The university sees its interfaith mission as a key component of its Catholic identity, he says. But when the Interfaith Youth Core, which also serves as a consultant for campuses looking to encourage religious diversity and cooperation, began working with DePaul, they found the university had a more coherent strategy for ethnic diversity -- 35 percent of its undergraduate students are minorities -- than for religious diversity, said Eboo Patel, the group’s founder and president.
“DePaul had a coherent top-to-bottom, side-to-side strategy when it came to racial and ethnic diversity, but not necessarily top-to-bottom and side-to-side when it came to religious diversity,” Patel says. Among the questions the university needed to ask, he says: “How is being a model of interfaith cooperation anchored in DePaul’s identity?”
Religious colleges are often at the forefront of embracing Patel’s ideas, and many Catholic colleges have shown interest in his program, he says. That’s in part because they’re accustomed to talking about religion: “Interfaith cooperation is a very easy step for them to take,” he says. “It fits in the category of faith language and fits in the category of diversity. It’s just a different dimension.”
At DePaul, the university eventually included religious diversity and cooperation in its strategic plan, and started new efforts to move the focus on interfaith learning into the classroom, including the interfaith scholarships, Father Holtschneider says.
Most students at DePaul aren’t religiously active, so bringing campus ministries together for service or events would reach a minority of students on campus. (On the interfaith scholars’ blog, they noted some of the college’s events attracted only a handful of students.) Like most Catholic colleges, DePaul has a theology or religion requirement for all undergraduates. Unlike many of its peers, it has for years allowed students to take classes on any religion to fulfill that requirement. Students can now pursue a minor in interfaith studies as well, consisting mostly of classes on different religions, a change Father Holtschneider attributes to Patel’s influence.
Later this year, they will find out if their efforts have made a difference. DePaul is in the process of measuring students’ literacy about different faiths, through a survey developed by Patel’s group, and is expecting the results in September as part of a study that includes 20 other colleges.
Part of cooperation includes dealing with conflict. After arguments a few years ago between Muslim and Jewish students, the university moved the student groups’ meeting spaces next to each other in the student center, to encourage conversation and cooperation, Father Holtschneider says. That change largely worked to calm tensions, though disagreements still arise.

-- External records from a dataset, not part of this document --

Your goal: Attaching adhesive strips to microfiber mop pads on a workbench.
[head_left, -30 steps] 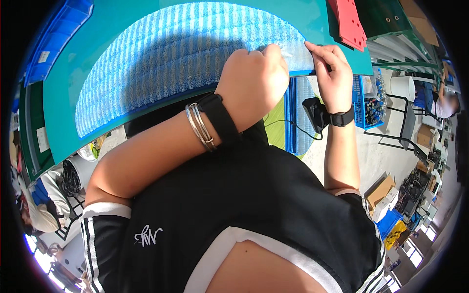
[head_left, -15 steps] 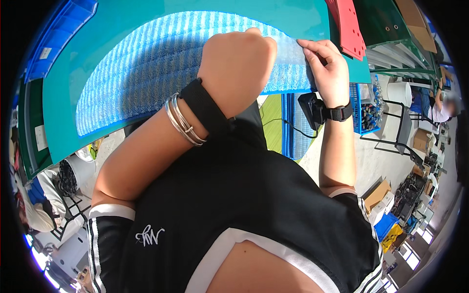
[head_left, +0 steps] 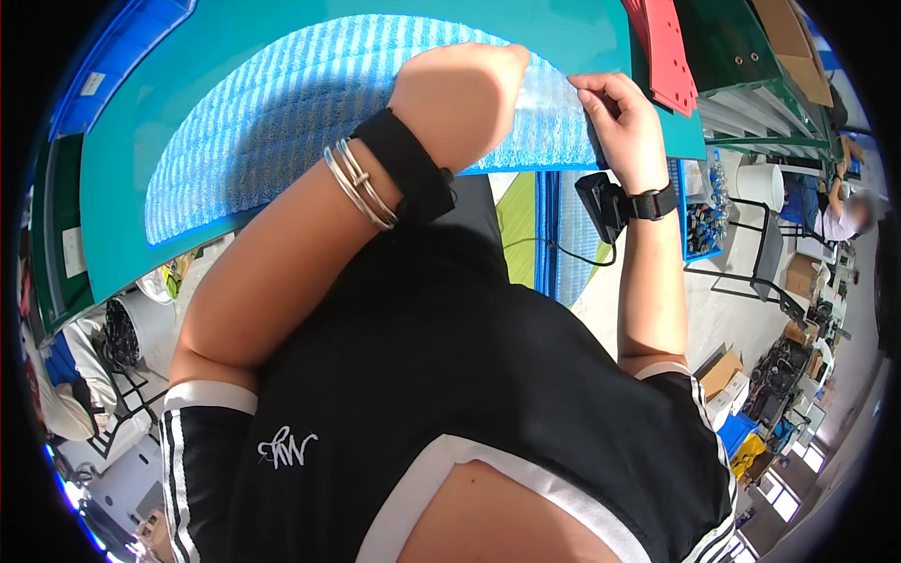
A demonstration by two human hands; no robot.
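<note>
A large half-round mat (head_left: 282, 122) of blue and white striped plush lies across the table, its straight side toward me. My left hand (head_left: 460, 101) is closed in a fist over the right part of the mat, back of the hand up; its fingertips are hidden. At the mat's right end, my right hand (head_left: 629, 131) pinches thumb and forefinger together. Between both hands a pale, thin see-through sheet (head_left: 552, 98) covers some of the plush, and its edge meets my right fingertips.
The table (head_left: 122, 197) has a green top. Red sheets with holes (head_left: 662, 61) lie at its far right, and a blue tray (head_left: 113, 66) stands far left. Below the right edge hangs a blue basket (head_left: 699, 220) of small parts. Another person (head_left: 845, 216) is farther off right.
My left fist has tilted and shifted slightly away from me and to the left. My right hand keeps its pinch in nearly the same place. The view has shifted a little.
</note>
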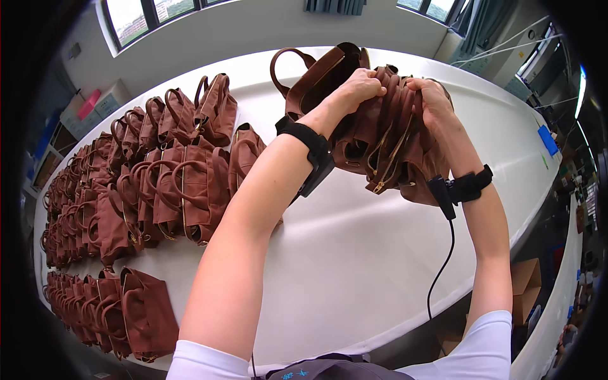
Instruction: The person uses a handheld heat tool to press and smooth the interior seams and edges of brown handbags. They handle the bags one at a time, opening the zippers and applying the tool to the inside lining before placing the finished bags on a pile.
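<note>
White sleeves [209, 362] and a dark garment [345, 372] sit closest to my camera, with both bare forearms [237, 253] stretching away from them. Following the arms out, I find the left hand [360, 88] and the right hand [434, 101] side by side, fingers curled inward and grasping brown handles [398, 95] from either side. Below those fingers hangs the clump of brown bags [411, 168] the handles belong to; I can't tell how many bags it holds, nor whether it rests on the white worktop [361, 278]. An open zip [396, 155] with gold-coloured teeth runs down from between the fingers. Just beyond and left of the left fingers, an open-mouthed bag [310, 85] tilts, its handle arched outward. Well to the left of the fingers, I see more brown bags [202, 183] packed in rows, the nearest row close to the worktop's edge. Black straps [474, 185] circle both wrists behind the fingers, and a thin cable [443, 272] drops from the right one. Far right of the fingers, a blue patch [548, 140] lies near the worktop's rim.
</note>
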Demonstrator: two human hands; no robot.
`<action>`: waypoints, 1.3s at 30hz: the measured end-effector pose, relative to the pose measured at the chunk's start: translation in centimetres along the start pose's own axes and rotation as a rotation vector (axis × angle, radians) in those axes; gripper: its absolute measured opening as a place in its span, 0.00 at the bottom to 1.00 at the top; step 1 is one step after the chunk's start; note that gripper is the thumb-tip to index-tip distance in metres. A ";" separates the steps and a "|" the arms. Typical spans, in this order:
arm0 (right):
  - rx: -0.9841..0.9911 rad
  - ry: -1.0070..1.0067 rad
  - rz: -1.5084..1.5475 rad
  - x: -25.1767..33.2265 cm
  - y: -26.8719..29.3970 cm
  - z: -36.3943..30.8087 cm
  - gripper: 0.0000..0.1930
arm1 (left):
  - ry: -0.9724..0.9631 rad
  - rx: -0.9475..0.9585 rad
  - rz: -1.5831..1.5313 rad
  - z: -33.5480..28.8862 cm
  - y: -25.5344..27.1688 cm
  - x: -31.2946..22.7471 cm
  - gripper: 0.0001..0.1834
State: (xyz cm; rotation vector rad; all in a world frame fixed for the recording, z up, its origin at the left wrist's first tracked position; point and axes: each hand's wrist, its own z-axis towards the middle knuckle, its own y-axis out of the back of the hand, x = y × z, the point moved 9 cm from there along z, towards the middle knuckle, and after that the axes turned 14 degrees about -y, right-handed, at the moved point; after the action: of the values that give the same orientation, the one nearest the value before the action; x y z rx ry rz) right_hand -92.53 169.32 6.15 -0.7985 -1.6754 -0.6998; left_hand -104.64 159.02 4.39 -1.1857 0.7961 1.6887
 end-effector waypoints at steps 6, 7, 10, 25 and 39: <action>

“If there’s any tensions in the world, they duplicate inside your institution for a time,” he says. Earlier this year, the university’s chapter of Students for Justice in Palestine had a table at a student event that some perceived as anti-Israel. “Every time there’s a tension, they just know, O.K., DePaul’s going to make us talk.”
Father Holtschneider says he’s seen similar efforts at other Catholic colleges -- Georgetown University also has chaplains of other faiths, and its School of Foreign Service has a long history of encouraging cooperation between Catholics, Jews and Muslims. But he said he’d like to see more colleges follow suit and incorporate interfaith efforts into their Catholic identity.
“If you’re trying to create someone to go out in the world and make a difference these days, they need a religious maturity as well, in whatever faith tradition they come in,” he says.